We show for the first time that the mechanism of ADAM17 regulation, Trx-1 dependent, can be by direct interaction and indirect effect, bringing new insights into the cross-talk between isomerases and mammalian metalloproteinases.
This unexpected Trx-1 behavior was due to more dimer formation and, consequently, the reduction of its Trx-1 reductase activity, evaluated through dimer verification, by gel filtration and mass spectrometry analysis. Antioxid. Redox Signal. 29, 717-734.

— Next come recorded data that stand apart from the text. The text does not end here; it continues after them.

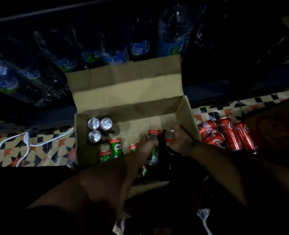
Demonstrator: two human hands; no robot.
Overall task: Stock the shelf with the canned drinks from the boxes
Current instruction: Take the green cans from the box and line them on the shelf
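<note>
An open cardboard box [137,109] sits on the tiled floor below me. Three upright green cans [94,123] show their silver tops in its far left corner. Several more green Milo cans [116,147] lie loose near the front. My left hand [146,144] grips one green can [153,150] inside the box. My right hand [181,141] holds another can [170,135] by its top end, close beside the left hand. Both forearms reach down into the box.
Several red cola cans [228,136] lie on the floor to the right of the box. Shrink-wrapped packs of water bottles [113,55] lie behind the box, more at the left. A white cable [28,141] runs over the patterned floor tiles at the left.
</note>
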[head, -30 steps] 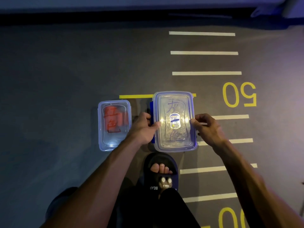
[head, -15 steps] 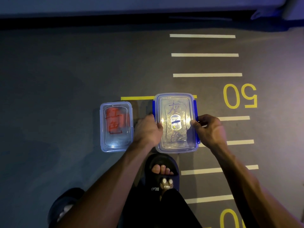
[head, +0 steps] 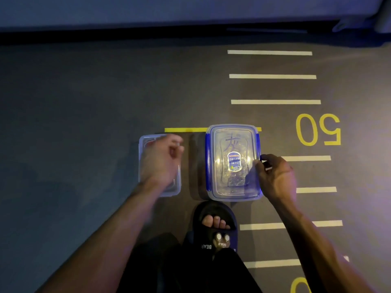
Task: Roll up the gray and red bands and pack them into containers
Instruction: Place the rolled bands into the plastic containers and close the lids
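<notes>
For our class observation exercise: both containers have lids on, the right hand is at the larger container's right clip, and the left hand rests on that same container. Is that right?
Not quite. In the head view the left hand is over the smaller container, not the larger container. The right hand is at the larger one's right clip, and both lids are on.

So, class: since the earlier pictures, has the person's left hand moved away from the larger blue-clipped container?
Yes. The left hand has moved left, off the larger clear blue-clipped container, and is now over the smaller clear plastic container beside it.
</notes>
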### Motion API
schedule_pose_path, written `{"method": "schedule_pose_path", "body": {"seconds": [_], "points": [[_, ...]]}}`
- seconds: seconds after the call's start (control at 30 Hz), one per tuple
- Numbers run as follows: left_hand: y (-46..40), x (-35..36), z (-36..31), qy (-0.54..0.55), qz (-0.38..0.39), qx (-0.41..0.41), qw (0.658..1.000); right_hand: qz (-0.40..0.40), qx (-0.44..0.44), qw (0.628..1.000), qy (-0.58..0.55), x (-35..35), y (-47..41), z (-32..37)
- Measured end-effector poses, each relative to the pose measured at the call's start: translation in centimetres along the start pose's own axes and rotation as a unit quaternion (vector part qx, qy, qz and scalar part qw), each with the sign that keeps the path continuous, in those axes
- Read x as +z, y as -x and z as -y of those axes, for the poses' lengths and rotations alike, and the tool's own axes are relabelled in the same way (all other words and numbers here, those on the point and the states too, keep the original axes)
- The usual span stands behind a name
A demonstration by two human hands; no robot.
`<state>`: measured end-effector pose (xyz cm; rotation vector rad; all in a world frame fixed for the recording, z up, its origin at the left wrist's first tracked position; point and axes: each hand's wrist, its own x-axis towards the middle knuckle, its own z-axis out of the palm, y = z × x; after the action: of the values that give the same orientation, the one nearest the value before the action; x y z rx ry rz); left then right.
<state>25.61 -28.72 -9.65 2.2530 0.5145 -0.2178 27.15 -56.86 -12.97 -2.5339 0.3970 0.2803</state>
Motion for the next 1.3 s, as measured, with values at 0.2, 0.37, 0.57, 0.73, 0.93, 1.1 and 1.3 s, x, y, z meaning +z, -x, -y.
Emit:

解整合素金属蛋白酶 17(ADAM17)通过释放 TNFa 和 EGFR 配体等表面蛋白胞外结构域来调节信号事件。我们之前已经将细胞质硫氧还蛋白 1(Trx-1)鉴定为 ADAM17 细胞质结构域的伴侣。然而,Trx-1 调节 ADAM17 的机制尚不清楚,评估 Trx-1 对金属蛋白酶 ADAM17 的影响程度变得至关重要。
通过发现和靶向蛋白质组学方法相结合,我们揭示了 Trx-1 通过直接和间接作用负调控 ADAM17。我们使用合成肽和定点突变进行了基于细胞的测定,并证明了 Trx-1 和 ADAM17 的相互作用界面对于 ADAM17 活性的负调控很重要。然而,Trx-1 和催化位点突变 Trx-1 均挽救了 ADAM17 的活性,尽管与 Trx-1 的相互作用不受影响,这表明 Trx-1 具有间接作用。我们证实,Trx-1 突变体显示出还原能力降低,这通过氧化剂水平解释了对 ADAM17 活性的这种间接影响。有趣的是,尽管 Trx-1 的催化位点得以保留,但 Trx-1 突变体显示出与 Trx-1 相似的氧化剂水平。我们进一步表明,一般的活性氧物质抑制剂 N-乙酰半胱氨酸(NAC)维持了 ADAM17 的调节,依赖于 Trx-1 还原酶活性水平;而电子传递链调节剂鱼藤酮则消除了 Trx-1 对 ADAM17 活性的影响。
我们首次表明,ADAM17 的调节机制,Trx-1 依赖性,可以是通过直接相互作用和间接作用,为异构酶和哺乳动物金属蛋白酶之间的串扰带来了新的见解。
这种出乎意料的 Trx-1 行为是由于更多二聚体的形成,以及随后通过凝胶过滤和质谱分析对二聚体验证、评估的 Trx-1 还原酶活性的降低。抗氧化剂。氧化还原信号。29,717-734。